◆ Activity:
Your task is to copy each line in the listing that includes the word "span".

....

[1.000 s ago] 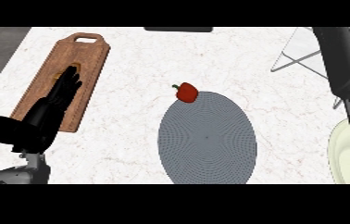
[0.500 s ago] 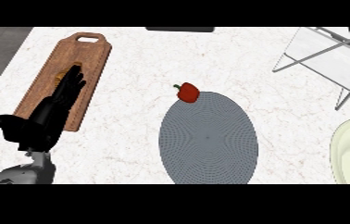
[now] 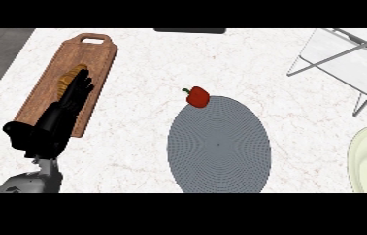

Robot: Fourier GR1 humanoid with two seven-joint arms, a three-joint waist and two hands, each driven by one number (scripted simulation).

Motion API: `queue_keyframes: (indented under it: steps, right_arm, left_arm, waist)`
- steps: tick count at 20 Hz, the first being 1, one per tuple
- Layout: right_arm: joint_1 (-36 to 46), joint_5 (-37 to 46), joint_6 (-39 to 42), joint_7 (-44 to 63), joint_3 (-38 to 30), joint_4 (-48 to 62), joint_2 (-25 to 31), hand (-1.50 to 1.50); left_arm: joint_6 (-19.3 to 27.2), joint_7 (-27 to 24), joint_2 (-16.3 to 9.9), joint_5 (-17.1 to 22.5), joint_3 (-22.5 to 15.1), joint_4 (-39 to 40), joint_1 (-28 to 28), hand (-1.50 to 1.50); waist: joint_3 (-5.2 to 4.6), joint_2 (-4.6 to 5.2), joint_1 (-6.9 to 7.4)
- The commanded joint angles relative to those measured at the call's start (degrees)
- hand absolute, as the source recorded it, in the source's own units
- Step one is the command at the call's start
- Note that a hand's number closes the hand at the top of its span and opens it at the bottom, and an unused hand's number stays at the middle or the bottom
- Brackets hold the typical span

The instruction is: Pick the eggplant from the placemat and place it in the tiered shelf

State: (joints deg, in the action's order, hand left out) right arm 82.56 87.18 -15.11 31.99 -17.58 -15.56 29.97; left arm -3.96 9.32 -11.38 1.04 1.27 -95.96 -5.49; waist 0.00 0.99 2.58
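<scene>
A small red vegetable with a green stem (image 3: 198, 96), which looks like a pepper rather than an eggplant, sits on the far edge of the round grey placemat (image 3: 219, 144). The white wire tiered shelf (image 3: 335, 54) stands at the back right. My left hand (image 3: 63, 110) lies far to the left over a wooden cutting board (image 3: 91, 59), fingers straight and pointing away, holding nothing. It is well apart from the red vegetable. My right hand does not show.
An orange-brown food item (image 3: 70, 77) lies on the cutting board, partly under my left fingertips. A pale green plate (image 3: 358, 161) pokes in at the right edge. A dark object (image 3: 190, 30) sits at the counter's back edge.
My left hand has shifted slightly over the cutting board, and the orange-brown item now shows beside its fingertips. The red vegetable stays on the placemat.
</scene>
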Motion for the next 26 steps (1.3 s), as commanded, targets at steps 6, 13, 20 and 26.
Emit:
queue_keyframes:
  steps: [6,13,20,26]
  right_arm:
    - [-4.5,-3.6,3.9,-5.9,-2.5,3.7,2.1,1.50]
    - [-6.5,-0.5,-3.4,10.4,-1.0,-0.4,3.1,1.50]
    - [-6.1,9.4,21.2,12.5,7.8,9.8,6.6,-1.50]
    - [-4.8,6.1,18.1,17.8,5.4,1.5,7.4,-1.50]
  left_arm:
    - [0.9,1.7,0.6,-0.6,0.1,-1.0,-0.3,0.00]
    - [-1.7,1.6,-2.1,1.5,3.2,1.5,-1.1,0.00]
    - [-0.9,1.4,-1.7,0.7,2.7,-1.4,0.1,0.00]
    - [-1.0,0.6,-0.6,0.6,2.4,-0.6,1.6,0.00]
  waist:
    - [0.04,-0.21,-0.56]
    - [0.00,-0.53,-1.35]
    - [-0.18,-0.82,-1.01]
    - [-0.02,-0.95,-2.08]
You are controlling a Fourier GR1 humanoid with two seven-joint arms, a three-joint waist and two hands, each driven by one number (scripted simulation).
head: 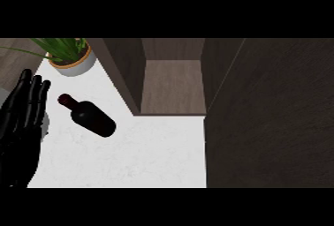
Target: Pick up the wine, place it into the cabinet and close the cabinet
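my left hand rested spread at the left edge, wine lay on the tabletop, cabinet stood open beyond

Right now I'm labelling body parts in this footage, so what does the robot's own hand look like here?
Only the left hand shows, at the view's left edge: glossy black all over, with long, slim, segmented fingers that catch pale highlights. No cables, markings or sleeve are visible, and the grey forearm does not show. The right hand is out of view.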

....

◆ Problem solution:
- Note that a hand's number closes the hand at the top of its span and opens it at the bottom, and an unused hand's number stays at the middle or the bottom
- Brackets hold the typical span

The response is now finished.